WHAT IS NEEDED:
Copy the data. Keep every character as given.

INPUT DATA:
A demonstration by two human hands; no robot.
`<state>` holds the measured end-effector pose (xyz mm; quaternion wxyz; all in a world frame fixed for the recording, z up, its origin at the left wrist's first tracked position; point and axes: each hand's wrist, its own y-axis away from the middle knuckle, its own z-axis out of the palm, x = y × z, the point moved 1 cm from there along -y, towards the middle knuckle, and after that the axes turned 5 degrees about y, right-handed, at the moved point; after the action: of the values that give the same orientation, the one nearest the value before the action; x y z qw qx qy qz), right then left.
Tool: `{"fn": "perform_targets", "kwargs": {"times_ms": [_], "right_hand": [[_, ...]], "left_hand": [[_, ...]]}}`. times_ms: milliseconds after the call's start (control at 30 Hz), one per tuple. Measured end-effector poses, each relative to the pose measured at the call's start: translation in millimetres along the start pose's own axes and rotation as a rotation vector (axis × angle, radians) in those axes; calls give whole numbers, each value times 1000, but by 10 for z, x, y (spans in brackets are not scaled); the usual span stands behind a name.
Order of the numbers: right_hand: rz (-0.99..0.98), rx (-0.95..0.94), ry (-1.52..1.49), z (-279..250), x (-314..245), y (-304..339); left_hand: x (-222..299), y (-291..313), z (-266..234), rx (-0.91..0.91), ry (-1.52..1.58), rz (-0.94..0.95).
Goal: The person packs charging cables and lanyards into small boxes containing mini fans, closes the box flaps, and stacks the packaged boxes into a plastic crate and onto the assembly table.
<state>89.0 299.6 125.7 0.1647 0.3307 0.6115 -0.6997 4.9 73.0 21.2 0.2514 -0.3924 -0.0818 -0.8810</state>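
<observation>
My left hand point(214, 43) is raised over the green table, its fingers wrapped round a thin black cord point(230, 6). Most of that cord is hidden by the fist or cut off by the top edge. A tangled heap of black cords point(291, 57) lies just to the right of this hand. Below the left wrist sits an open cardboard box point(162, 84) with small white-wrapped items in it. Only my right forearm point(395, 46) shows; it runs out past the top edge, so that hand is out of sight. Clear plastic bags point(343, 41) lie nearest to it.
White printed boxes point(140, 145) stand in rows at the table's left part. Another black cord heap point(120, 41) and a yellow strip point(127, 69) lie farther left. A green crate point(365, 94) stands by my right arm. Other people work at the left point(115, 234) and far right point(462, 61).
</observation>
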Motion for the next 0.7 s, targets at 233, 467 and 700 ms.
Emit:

SOLUTION TO THE PROBLEM:
A demonstration by two human hands; no robot.
`<state>` holds the measured end-effector pose (xyz mm; quaternion wxyz; all in a world frame fixed for the recording, z up, its origin at the left wrist's first tracked position; point and axes: each hand's wrist, its own y-axis away from the middle knuckle, its own z-axis out of the palm, x = y × z, the point moved 1 cm from there along -y, towards the middle knuckle, and after that the axes turned 5 degrees about y, right-handed, at the moved point; after the action: of the values that give the same orientation, the one nearest the value before the action; x y z qw qx qy qz), right then left.
Tool: `{"fn": "perform_targets", "kwargs": {"times_ms": [_], "right_hand": [[_, ...]], "left_hand": [[_, ...]]}}`. times_ms: milliseconds after the call's start (control at 30 Hz), one per tuple. Measured end-effector poses, each relative to the pose measured at the call's start: translation in millimetres along the start pose's own axes and rotation as a rotation vector (axis × angle, radians) in those axes; calls give whole numbers, each value times 1000, but by 10 for z, x, y (spans in brackets are not scaled); the usual span stands behind a name.
Order of the numbers: right_hand: rz (-0.99..0.98), rx (-0.95..0.94), ry (-1.52..1.49), z (-279..250), x (-314..245), y (-304..339); left_hand: x (-222..299), y (-291..313), z (-266..234), rx (-0.91..0.91), ry (-1.52..1.58), rz (-0.94..0.95).
Goal: The person packs charging cables and lanyards into small boxes containing mini fans, closes the box flaps, and stacks the packaged boxes into a plastic crate and onto the assembly table.
<state>89.0 299.6 125.7 0.1647 0.3307 0.6115 -0.6997 4.9 73.0 21.2 0.2514 -0.3924 -0.0818 -0.8810</state>
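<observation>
My left hand point(214, 43) is raised over the green table, its fingers wrapped round a thin black cord point(230, 6). Most of that cord is hidden by the fist or cut off by the top edge. A tangled heap of black cords point(291, 57) lies just to the right of this hand. Below the left wrist sits an open cardboard box point(162, 84) with small white-wrapped items in it. Only my right forearm point(395, 46) shows; it runs out past the top edge, so that hand is out of sight. Clear plastic bags point(343, 41) lie nearest to it.
White printed boxes point(140, 145) stand in rows at the table's left part. Another black cord heap point(120, 41) and a yellow strip point(127, 69) lie farther left. A green crate point(365, 94) stands by my right arm. Other people work at the left point(115, 234) and far right point(462, 61).
</observation>
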Motion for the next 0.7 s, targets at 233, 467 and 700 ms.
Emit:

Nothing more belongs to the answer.